ES una pena que la propuesta de Rajoy sobre el contrato del inmigrante haya sido tan mal explicada y haya quedado tan triturada en la vorágine preelectoral, porque entra de lleno en un debate irresuelto en las naciones de nuestro entorno sobre los problemas que, junto con los indudables beneficios, plantea la inmigración masiva a la que asistimos. La sociedad está cambiando a ojos vista y cerrar eso, los ojos, no nos llevará a nada bueno.

Veamos. La ganga de esta iniciativa es todo lo relativo a la obligatoriedad por parte de los que vienen a asentarse entre nosotros de cumplir las leyes y pagar los impuestos.
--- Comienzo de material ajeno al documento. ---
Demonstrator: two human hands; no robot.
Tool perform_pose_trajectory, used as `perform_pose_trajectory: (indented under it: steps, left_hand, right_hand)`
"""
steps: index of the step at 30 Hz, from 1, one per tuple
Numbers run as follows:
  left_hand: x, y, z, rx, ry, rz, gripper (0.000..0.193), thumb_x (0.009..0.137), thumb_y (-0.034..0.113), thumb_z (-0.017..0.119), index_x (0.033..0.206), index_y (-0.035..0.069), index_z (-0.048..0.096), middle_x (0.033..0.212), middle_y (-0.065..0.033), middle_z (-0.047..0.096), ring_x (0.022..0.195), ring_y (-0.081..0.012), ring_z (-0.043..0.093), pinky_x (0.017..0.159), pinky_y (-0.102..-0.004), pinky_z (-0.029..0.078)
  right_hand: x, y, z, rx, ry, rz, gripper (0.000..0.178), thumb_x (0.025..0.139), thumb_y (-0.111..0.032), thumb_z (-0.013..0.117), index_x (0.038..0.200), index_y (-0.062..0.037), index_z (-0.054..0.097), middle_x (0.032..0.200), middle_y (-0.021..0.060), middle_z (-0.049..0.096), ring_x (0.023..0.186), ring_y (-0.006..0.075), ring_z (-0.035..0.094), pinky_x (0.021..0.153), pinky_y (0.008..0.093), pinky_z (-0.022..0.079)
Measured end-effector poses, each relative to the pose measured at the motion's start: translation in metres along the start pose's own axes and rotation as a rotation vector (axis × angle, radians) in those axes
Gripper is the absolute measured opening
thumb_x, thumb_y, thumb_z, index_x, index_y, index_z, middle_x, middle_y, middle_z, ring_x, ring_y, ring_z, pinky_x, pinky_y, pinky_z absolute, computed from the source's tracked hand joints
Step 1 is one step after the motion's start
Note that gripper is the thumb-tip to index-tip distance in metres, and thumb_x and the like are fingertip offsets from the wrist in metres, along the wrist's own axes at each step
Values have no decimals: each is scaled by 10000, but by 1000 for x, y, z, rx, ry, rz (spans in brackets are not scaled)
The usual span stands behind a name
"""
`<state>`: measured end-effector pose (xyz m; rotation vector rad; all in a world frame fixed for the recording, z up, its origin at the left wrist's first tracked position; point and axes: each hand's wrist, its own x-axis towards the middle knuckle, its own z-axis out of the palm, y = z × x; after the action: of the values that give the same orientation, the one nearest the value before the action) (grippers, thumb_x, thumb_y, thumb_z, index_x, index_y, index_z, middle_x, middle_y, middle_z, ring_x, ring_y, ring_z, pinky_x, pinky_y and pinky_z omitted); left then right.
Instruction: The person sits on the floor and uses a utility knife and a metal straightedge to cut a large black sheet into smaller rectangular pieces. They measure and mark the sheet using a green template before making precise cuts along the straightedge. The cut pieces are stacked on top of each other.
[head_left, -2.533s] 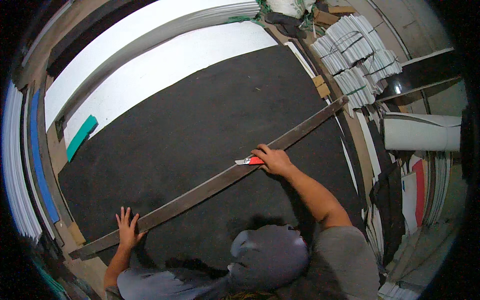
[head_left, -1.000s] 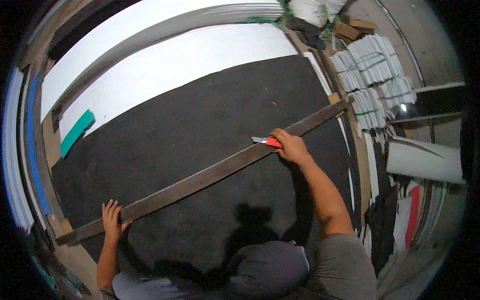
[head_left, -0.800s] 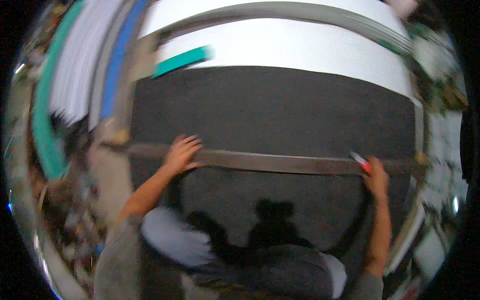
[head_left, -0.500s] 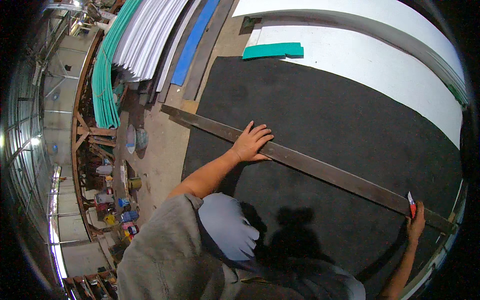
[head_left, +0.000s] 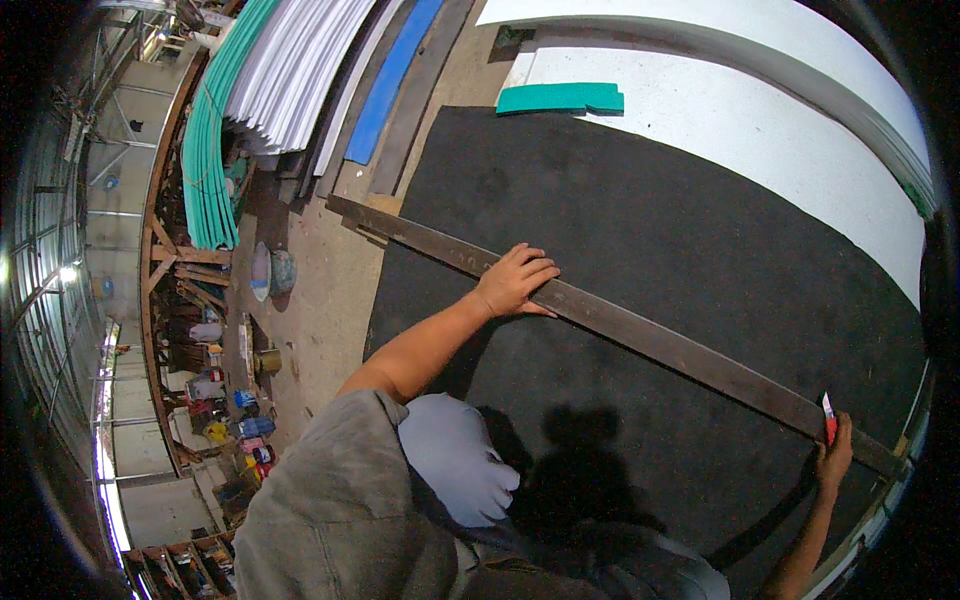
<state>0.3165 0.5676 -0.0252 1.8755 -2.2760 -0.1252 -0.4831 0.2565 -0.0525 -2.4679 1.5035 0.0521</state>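
Note:
A long dark straightedge bar (head_left: 660, 345) lies slantwise across a large black foam sheet (head_left: 640, 220), from the upper left to the lower right. Its far left end sticks out past the sheet's edge. My left hand (head_left: 517, 282) grips the bar left of its middle, fingers over the far edge and thumb along the near one. Close to the bar's right end, my right hand (head_left: 834, 450) is closed around a red utility knife (head_left: 829, 425). The knife's bare blade points up and away from me, above the bar.
A short green foam strip (head_left: 560, 98) rests at the black sheet's far edge, against white sheets (head_left: 700, 105). Green strips (head_left: 208, 170), a white stack (head_left: 290, 80) and a blue strip (head_left: 393, 85) lie at the upper left. Containers (head_left: 258, 427) clutter the left side. My knee (head_left: 455, 455) is on the sheet.
The view has shifted slightly. My left hand's fingers are drawn closer together over the bar. The right hand keeps the knife near the bar's right end, and the bar stays in place on the sheet.

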Motion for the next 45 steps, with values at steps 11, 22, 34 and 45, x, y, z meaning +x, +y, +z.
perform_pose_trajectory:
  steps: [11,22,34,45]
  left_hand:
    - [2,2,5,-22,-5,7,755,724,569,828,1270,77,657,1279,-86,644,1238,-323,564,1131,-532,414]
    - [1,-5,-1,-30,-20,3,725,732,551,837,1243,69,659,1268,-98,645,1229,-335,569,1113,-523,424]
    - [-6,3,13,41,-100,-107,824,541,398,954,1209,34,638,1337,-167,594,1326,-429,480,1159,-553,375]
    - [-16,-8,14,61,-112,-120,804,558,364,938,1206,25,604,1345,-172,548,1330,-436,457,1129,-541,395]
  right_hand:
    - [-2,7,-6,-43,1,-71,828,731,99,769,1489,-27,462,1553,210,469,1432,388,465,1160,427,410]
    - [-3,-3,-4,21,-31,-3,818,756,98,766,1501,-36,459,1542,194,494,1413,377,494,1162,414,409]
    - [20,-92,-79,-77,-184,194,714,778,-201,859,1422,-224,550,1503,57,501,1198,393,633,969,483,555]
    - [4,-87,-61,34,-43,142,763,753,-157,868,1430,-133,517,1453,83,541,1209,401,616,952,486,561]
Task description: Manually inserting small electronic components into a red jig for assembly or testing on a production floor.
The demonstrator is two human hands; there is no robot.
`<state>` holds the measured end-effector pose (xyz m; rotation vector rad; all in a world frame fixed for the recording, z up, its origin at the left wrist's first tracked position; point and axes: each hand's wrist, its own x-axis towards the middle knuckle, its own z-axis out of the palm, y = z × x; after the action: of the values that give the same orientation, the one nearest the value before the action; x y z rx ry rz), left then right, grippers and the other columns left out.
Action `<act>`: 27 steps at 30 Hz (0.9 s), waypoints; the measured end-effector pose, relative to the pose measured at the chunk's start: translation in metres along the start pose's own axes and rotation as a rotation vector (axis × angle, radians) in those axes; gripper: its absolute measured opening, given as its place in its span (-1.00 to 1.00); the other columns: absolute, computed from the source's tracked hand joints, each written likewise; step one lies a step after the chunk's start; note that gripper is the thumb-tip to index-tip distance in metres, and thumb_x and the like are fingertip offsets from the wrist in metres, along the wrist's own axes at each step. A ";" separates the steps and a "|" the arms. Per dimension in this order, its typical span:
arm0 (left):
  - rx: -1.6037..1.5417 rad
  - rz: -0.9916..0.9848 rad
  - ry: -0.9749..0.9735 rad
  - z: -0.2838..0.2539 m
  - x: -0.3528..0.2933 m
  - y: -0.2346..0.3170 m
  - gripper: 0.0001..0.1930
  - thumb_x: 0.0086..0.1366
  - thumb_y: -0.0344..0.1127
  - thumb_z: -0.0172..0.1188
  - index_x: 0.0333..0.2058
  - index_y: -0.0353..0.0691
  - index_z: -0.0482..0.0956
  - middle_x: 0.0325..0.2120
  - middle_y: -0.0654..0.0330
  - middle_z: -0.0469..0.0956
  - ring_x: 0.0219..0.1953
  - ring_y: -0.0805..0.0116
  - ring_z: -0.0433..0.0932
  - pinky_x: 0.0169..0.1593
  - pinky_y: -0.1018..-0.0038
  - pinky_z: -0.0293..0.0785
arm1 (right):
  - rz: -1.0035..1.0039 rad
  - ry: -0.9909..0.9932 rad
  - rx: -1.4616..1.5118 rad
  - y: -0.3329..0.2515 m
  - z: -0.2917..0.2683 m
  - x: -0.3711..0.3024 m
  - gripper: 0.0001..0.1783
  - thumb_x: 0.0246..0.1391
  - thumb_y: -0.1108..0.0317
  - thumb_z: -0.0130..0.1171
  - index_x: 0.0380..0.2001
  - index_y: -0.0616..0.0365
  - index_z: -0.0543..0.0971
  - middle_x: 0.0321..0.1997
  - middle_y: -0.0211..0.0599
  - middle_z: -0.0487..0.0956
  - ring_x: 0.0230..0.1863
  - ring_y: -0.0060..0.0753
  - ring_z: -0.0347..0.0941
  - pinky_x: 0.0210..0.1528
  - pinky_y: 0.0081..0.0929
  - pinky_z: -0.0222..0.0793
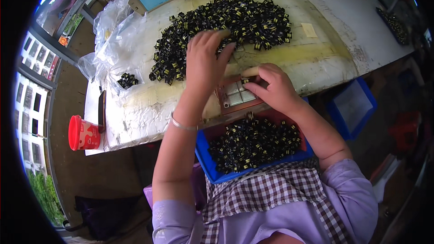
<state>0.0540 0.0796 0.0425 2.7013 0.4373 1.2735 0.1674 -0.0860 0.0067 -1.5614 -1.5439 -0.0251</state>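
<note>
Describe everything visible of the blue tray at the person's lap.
The blue tray looks like plastic, with straight walls and an angled corner showing at its near left. A red layer shows inside at the right; whether it is a liner or a second tray is unclear. It is heaped with small black parts with yellow bands, which hide its floor. It sits just below the table's front edge, its near side against the checked apron. Its underside is hidden.

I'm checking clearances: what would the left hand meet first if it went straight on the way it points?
Probably the large heap of black and yellow parts, which lies ahead of the left hand; the hand's height is unclear.
</note>
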 end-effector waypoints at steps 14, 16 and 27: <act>0.133 -0.090 -0.199 0.007 -0.008 -0.013 -0.54 0.23 0.11 0.19 -0.16 -0.19 0.53 -0.19 0.09 0.52 -0.06 0.05 0.48 0.04 0.22 0.38 | 0.002 -0.009 0.035 -0.001 0.003 0.000 -0.74 -0.09 0.39 0.37 -0.26 0.08 0.62 -0.41 -0.33 0.54 -0.38 -0.30 0.44 -0.21 -0.36 0.37; 0.140 -0.072 -0.220 -0.002 -0.015 -0.015 -0.49 0.21 0.14 0.19 -0.08 -0.17 0.52 -0.12 0.08 0.51 0.01 0.06 0.45 0.13 0.18 0.31 | 0.058 -0.040 0.117 -0.007 0.002 0.001 -0.75 -0.10 0.39 0.37 -0.27 0.11 0.61 -0.39 -0.30 0.56 -0.34 -0.26 0.47 -0.19 -0.35 0.37; 0.221 -0.161 0.046 -0.026 -0.079 0.018 -0.58 0.20 -0.25 0.27 0.03 -0.19 0.48 -0.17 0.08 0.49 -0.10 0.06 0.44 0.03 0.22 0.30 | -0.096 -0.190 0.046 -0.010 0.000 0.013 -0.80 -0.11 0.41 0.36 -0.36 0.18 0.61 -0.36 -0.23 0.59 -0.27 -0.13 0.50 -0.16 -0.29 0.41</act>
<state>-0.0094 0.0377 0.0053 2.7458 0.8299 1.3150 0.1625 -0.0776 0.0196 -1.4870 -1.7551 0.1073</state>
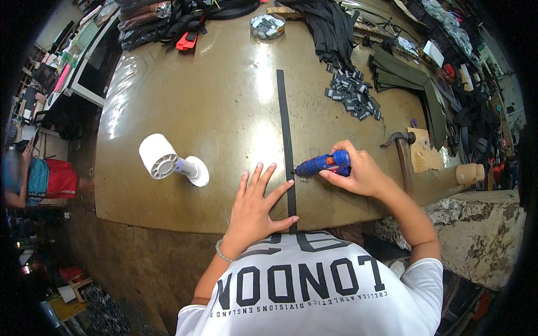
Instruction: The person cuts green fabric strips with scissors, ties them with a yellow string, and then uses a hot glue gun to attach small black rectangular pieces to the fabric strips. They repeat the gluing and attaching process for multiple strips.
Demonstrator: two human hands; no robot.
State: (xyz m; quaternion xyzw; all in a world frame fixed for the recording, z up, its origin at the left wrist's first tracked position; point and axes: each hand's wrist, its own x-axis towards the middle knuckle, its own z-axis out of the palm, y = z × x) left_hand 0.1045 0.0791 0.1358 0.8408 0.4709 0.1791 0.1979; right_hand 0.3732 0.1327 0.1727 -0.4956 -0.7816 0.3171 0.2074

Esto no hacía falta decirlo. Todos los ciudadanos que vivan en España deben atenerse a las leyes vigentes. La excepcionalidad no cabe de ninguna manera. Si la ablación de clítoris, habitual en ciertas culturas africanas, es un delito penalmente sancionado, lo es para todos y ha de ser perseguida. Si las niñas tienen derecho a la educación y las mujeres a la igualdad jurídica con los hombres, eso vale para cualquier niña y para cualquier mujer avecindadas en este país.

El meollo del asunto radica más bien en las medidas encaminadas a lograr la integración plena del inmigrante. Aquí habría que distinguir bien entre las costumbres -la expresión usada, erróneamente, por Rajoy- y los valores. Pretender que los inmigrantes copien y hagan suyas las costumbres autóctonas no tiene ni pies ni cabeza, salvo que las costumbres importadas supongan un deterioro de la convivencia. ¿A qué costumbres se refiere el PP? No queda claro. Si es la siesta, dejemos que el inmigrante la duerma o no según quiera o pueda. Si es matar un cordero en casa, las normas sanitarias lo prohíben. Si es celebrar una fiesta ruidosa de madrugada, habrá que tratar a sus protagonistas como a los nacionales que organizan fiestas ruidosas. Y así sucesivamente.

Diferente es la cuestión de los valores de nuestra sociedad civilizada. Es un valor a preservar, por ejemplo, el matrimonio constituido por libre consentimiento entre las partes, lo que excluye radicalmente los matrimonios amañados por las familias. Lo es igualmente la capacidad de la mujer adulta para realizar contratos jurídicos sin la autorización del marido. O la facultad de las niñas de asistir a clase junto con los niños de su edad. O la posibilidad de que una mujer se case con alguien que no sea de su religión o de su cultura. En fin, algunos principios y cualidades que hacen que sea preferible vivir aquí que vivir en Irán y que tenemos que salvaguardar de los ataques, subjetivos y objetivos, que pretendan relativizarlos.

A ver si, después del 9-M, es posible que este debate se haga con el sosiego y la profundidad que exige.